Nondiabetic Ketoacidosis Caused by Severe Hyperthyroidism

Emily T. Wood; William B. Kinlaw

Disclosures

Thyroid. 2004;14(8) 

In This Article

Case Presentation

A 41-year-old woman presented with a 6-week history of diarrhea, vomiting, palpitation and an approximately 40-pound weight loss. She denied eye problems, rash, neck pain, alcohol abuse, and family history of thyroid or other metabolic diseases. Her diarrhea had been treated with antibiotics for several weeks without improvement. At another hospital she was found to be hyperthyroid and was given propranolol. There, her symptoms accelerated after administration of iodinated contrast for a computed tomography(CT) scan. Two days after discharge, the patient presented to our hospital with continued vomiting, heat intolerance and palpitation.

On physical examination, her heart rate was 112 beats per minute, she was afebrile, and her blood pressure was 146/75mm Hg. Body mass index was 27.3. She had tremor and proximal muscle weakness. The thyroid was approximately five times normal size with a bruit. Exophthalmos and pretibial myxedema were absent. Laboratory data are summarized in Table 1 .

The patient was given propranolol 240 mg/day andpropylthiouracil 1200 mg/d that produced symptomatic improvement within 72 hours. Saturated solution of potassium iodide, 300 mg/d, was then added, and the thyroid hormone indices continued to fall (Fig. 1). She was also treated with thiamine to avoid Wernicke-Korsakoff syndrome.

Time course of treatments, thyroid hormone levels, and acidosis. FT3I indicates the free T3 index calculated by dividing the total T3 by the Tup. Black and gray lines indicate the upper limits of normal for the FT3I and anion gap, respectively. PTU, propylthiouracil; SSKI, saturated solution of potassium iodine; T3, triiodothyronine; T4, thyroxine.

Ketonuria and an elevation of the serum anion gap were noted on admission.

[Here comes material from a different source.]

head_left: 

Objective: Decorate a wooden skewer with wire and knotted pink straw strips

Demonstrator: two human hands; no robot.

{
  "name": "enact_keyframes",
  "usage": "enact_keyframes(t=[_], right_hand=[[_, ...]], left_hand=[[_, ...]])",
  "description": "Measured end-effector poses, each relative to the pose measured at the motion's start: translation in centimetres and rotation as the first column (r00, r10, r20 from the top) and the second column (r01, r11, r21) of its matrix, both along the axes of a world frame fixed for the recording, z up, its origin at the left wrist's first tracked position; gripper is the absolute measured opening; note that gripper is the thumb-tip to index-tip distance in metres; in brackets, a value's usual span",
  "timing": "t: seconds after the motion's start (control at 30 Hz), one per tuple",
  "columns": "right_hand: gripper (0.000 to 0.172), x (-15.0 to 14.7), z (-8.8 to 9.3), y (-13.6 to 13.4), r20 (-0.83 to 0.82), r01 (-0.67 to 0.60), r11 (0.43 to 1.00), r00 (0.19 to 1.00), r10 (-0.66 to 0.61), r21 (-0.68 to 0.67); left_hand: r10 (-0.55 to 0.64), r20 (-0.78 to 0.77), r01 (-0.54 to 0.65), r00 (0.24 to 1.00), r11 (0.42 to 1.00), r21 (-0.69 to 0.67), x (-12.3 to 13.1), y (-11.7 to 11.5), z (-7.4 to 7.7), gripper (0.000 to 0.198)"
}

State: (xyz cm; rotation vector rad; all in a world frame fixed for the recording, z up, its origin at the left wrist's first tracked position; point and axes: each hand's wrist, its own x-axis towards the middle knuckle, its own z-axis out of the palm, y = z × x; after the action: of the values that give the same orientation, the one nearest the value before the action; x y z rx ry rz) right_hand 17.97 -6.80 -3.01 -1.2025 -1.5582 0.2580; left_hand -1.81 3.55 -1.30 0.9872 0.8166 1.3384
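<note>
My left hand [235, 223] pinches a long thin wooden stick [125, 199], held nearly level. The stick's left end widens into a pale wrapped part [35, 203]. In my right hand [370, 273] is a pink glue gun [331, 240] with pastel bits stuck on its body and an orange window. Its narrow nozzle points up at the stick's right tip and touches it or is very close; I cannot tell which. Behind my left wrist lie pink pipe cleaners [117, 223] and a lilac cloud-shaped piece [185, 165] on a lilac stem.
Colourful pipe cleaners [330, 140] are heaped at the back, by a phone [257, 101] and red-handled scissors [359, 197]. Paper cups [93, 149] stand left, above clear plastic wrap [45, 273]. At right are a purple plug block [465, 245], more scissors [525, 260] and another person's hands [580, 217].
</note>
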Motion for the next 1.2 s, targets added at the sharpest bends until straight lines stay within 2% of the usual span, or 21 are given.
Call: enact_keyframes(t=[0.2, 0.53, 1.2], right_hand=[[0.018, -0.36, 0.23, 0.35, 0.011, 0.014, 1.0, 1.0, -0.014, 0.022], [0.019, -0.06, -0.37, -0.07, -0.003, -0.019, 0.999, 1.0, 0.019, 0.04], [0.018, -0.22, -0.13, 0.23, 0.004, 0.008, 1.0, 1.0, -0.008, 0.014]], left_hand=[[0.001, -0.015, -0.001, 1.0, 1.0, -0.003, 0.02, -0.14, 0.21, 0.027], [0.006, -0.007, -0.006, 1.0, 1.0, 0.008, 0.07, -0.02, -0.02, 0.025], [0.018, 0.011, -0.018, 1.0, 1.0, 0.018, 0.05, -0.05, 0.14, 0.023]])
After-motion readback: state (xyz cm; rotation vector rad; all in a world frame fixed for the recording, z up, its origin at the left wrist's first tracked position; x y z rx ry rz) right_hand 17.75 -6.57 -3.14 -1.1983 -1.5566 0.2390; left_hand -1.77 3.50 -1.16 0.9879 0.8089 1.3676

This worsened on day 3, prompting measurement of β-hydroxybutyrate (β-OHB), which was 5.21 mmol/L (normal, 0.03–0.30). Arterial blood gas revealed pH 7.36, pCO226 mm Hg, and bicarbonate 14.5 mmol/L, reflecting a severe metabolic acidosis with respiratory compensation.

Fasting insulin and glucose levels were normal. The homeostasis model assessment of insulin resistance (HOMA-IR) was 0.659, indicating normal insulin sensitivity.[3] Serum urea nitrogen and creatinine were normal. Importantly, L-lactate concentrations were also normal, implicating ketoacids as the cause of her acidosis. The acidosis normalized as her thyroid hormone indices fell, and the patient was discharged on propylthiouracil, propranolol,and potassium iodide. A thyroidectomy was performed for cosmetic reasons several months later at another institution, and the pathology was consistent with Graves' disease.